Фицджеральд потряс головой.
— А своего отца видишь? Того, мерзкого насильника? Смотри, вот же он!
Фицджеральд смотрел, но не видел гномов. Не мог видеть. Не получалось. Потому что не гномы то были. Это жуткое подгорное чудовище без имени и тени разворачивало свои извивающиеся кольца, и тысячи его пастей силились пожрать свет.
То самое подгорное чудовище, выгнавшее гномов из их Петрии. Чудовище, выгонявшее их раз за разом. Чудовище, заставлявшее их биться с людьми, с эльфами, друг с другом. Чудовище, делавшее их мерзкими насильниками, предателями и убийцами. Эту страшную тварь Фицджеральд ненавидел сильней всего. Просто он никогда не понимал, что это она во всем виновата. Эх, был бы у него лук…
Лука не было.
Он и сам не заметил, как тяжелый подгорный молот лег в его руку. Лег так удобно и надежно, словно и впрямь для него был создан.
— Разом! — выдохнула владыка, и точно такой же молот легко, словно перышко, взлетел в ее руке.
И каменная громада дрогнула.
— Правей, — скомандовала гномка, и под ноги брызнуло каменное крошево.
— Теперь левей! — рявкнула она, как заправский десятник, и по камню пробежали длинные трещины.
— Ну же! — И новые осколки летят во все стороны.
— И еще раз! — Не так уж он прочен, этот проклятый камень.
— Осторожно! — И целая каменная глыба упала на свои каменные колени, моля о пощаде.
— Отлично!
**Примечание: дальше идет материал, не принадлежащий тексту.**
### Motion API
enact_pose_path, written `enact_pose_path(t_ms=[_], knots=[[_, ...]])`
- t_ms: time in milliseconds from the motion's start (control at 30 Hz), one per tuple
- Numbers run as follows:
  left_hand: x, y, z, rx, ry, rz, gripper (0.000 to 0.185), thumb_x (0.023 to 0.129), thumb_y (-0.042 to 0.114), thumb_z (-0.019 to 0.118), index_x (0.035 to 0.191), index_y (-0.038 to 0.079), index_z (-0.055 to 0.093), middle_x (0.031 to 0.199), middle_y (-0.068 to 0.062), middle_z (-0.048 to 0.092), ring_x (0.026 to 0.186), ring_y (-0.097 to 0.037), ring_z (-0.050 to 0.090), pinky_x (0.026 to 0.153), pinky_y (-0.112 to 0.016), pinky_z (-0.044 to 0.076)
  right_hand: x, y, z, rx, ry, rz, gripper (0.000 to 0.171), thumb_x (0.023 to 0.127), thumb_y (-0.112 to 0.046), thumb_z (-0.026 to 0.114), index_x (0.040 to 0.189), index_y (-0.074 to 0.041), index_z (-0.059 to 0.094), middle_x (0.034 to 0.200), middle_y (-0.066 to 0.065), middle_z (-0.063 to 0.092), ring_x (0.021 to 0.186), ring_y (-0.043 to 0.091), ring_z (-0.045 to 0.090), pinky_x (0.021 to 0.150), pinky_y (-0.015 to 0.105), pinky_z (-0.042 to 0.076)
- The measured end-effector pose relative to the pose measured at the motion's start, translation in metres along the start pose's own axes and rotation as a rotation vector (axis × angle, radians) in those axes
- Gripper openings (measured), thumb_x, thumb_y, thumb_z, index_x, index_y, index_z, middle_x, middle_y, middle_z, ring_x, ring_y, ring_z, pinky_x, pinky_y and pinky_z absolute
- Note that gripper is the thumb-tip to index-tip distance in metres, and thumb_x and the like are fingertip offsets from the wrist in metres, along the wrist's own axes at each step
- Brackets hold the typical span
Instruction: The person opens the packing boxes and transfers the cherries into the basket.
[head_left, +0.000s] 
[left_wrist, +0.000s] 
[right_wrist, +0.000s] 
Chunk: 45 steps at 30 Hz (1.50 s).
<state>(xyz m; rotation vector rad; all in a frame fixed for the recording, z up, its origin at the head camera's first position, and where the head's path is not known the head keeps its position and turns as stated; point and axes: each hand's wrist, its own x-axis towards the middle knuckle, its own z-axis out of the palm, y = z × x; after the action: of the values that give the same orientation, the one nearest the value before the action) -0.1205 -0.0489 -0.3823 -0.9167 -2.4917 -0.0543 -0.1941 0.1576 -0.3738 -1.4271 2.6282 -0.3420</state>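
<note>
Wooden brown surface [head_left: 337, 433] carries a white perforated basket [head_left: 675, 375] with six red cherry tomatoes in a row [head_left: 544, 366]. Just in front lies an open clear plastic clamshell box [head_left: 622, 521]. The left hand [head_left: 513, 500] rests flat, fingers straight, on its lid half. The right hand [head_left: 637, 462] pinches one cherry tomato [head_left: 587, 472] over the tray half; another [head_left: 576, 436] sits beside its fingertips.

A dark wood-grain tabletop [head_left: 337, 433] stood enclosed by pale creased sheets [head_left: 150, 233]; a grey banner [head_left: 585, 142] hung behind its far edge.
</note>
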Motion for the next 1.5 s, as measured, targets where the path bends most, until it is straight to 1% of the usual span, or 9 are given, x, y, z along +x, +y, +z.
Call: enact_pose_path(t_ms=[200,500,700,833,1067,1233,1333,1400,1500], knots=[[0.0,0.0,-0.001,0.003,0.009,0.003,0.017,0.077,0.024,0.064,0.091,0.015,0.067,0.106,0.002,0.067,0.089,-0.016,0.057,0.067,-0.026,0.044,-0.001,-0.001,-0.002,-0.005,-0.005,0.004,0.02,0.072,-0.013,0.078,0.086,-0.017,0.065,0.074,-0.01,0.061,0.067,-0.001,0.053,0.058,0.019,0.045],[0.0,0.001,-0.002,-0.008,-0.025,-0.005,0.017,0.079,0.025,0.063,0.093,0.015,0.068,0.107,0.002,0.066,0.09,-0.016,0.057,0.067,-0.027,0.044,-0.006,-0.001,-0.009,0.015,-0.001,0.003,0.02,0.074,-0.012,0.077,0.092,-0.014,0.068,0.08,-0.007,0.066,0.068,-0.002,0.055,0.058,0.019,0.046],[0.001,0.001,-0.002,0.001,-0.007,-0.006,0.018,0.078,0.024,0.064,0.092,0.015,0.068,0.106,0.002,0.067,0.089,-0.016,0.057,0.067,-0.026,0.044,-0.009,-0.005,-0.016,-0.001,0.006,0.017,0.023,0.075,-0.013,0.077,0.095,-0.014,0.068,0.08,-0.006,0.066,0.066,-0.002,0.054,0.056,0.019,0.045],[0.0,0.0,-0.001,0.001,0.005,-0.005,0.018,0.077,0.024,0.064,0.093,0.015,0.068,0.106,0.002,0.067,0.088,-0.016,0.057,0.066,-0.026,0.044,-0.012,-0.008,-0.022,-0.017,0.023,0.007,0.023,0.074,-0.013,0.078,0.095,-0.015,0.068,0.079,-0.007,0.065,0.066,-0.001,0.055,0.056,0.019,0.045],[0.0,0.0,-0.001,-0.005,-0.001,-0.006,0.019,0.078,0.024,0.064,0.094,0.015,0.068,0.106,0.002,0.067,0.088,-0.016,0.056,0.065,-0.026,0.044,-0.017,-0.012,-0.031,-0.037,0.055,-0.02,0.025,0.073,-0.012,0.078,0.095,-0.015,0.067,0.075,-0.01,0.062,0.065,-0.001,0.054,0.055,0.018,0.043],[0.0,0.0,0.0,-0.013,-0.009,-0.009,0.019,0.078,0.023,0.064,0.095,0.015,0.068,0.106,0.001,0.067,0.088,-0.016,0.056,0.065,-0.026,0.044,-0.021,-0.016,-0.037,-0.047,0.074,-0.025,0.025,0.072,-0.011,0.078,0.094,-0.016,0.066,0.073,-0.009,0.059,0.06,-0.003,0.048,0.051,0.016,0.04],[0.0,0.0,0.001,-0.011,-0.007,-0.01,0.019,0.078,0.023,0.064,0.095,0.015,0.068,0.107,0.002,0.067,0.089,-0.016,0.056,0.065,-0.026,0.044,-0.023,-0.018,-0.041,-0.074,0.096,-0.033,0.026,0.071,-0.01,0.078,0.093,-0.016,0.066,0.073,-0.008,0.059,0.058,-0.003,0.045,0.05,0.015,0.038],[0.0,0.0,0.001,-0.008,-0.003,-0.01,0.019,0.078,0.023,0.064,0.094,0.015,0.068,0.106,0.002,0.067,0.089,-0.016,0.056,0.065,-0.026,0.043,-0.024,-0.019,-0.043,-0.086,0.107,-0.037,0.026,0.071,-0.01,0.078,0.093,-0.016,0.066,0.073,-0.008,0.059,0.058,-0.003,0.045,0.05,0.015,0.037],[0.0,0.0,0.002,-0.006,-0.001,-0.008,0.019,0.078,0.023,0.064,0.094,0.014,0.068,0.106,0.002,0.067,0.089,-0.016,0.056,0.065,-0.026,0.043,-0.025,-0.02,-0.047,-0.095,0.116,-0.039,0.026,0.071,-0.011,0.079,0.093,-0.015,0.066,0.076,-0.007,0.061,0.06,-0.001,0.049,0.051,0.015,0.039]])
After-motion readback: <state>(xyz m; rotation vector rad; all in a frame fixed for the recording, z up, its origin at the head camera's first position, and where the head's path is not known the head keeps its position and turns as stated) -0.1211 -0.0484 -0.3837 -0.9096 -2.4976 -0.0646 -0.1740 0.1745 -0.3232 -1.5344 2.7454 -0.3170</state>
Еще давай! — Пощады не было.
— Они не только дураки! — вовсю орудуя молотом, шептала гномка. — Они еще и сквалыги! Жадины несчастные! Кусочники скудоумные! Они ведь эти самые молоты бросили, потому что боевых секир для приманки пожалели! Оставь они с десяток секир вместо этих молотов — тут нам и конец!
— Гуннхильд!
— Да!
Еще одна каменная глыба.
— Тэд!
— Да!
Еще.
Они рубили камень, ломали камень, шли сквозь камень, и камень обрушивался за их спинами.
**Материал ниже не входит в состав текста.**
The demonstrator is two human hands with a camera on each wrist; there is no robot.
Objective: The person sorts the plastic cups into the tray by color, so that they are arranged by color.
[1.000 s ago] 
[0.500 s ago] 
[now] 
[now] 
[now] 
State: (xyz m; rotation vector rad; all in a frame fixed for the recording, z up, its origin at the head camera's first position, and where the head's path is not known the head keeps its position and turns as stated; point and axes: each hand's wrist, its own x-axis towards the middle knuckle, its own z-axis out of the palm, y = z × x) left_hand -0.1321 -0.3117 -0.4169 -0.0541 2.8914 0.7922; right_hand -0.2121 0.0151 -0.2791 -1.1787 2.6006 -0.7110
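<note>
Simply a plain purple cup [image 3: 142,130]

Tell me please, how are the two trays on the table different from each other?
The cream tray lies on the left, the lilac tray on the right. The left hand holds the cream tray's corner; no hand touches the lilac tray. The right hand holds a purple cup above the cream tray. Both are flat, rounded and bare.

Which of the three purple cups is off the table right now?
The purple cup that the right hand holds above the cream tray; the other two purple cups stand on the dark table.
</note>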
Казалось, двое не могут одолеть отвердевшие века. Всего лишь двое, один из которых человек, с подгорным трудом и вовсе не знакомый, а другая всего лишь слабая женщина. Что они смогут?
А ничего. Захлебнутся быстро прибывающей водой, если раньше не умрут от ужаса и отчаяния.
Именно так и рассудили господа заговорщики, мудрые старейшины и опытные наставники.
И просчитались.
Когда двое идут в броне любви и ярости, они сметают любые стены, и никакие подгорные крепости не устоят перед их слитным порывом. Особенно если этот поход направляет знающая воля. Это седобородым старейшинам кажется, что гномки и вовсе не сведущи в горном деле. Мужское это дело вовсе, а не женское, ни в какую не женское. Так-то вот.
Два молота яростно ломали камень.
Не наверх, к свету — туда и в самом деле не пробиться. Не вниз, к смерти — любви смерть без надобности. А вбок. Туда, где в отлично обустроенном тоннеле их не ждут предатели и заговорщики. Совсем не ждут. Где им пробиться, этим неумехам!
Опытнейшие подгорные мастера, конечно, услышали два яростных молота, с грохотом надвигающихся на них, сметающих со своего пути незыблемый камень, словно ветер шелковую занавесь, превращая монолитом застывшие века в жалкое каменное крошево. Не могли не услышать. Такое и человек бы понял. Такое и мертвого бы разбудило.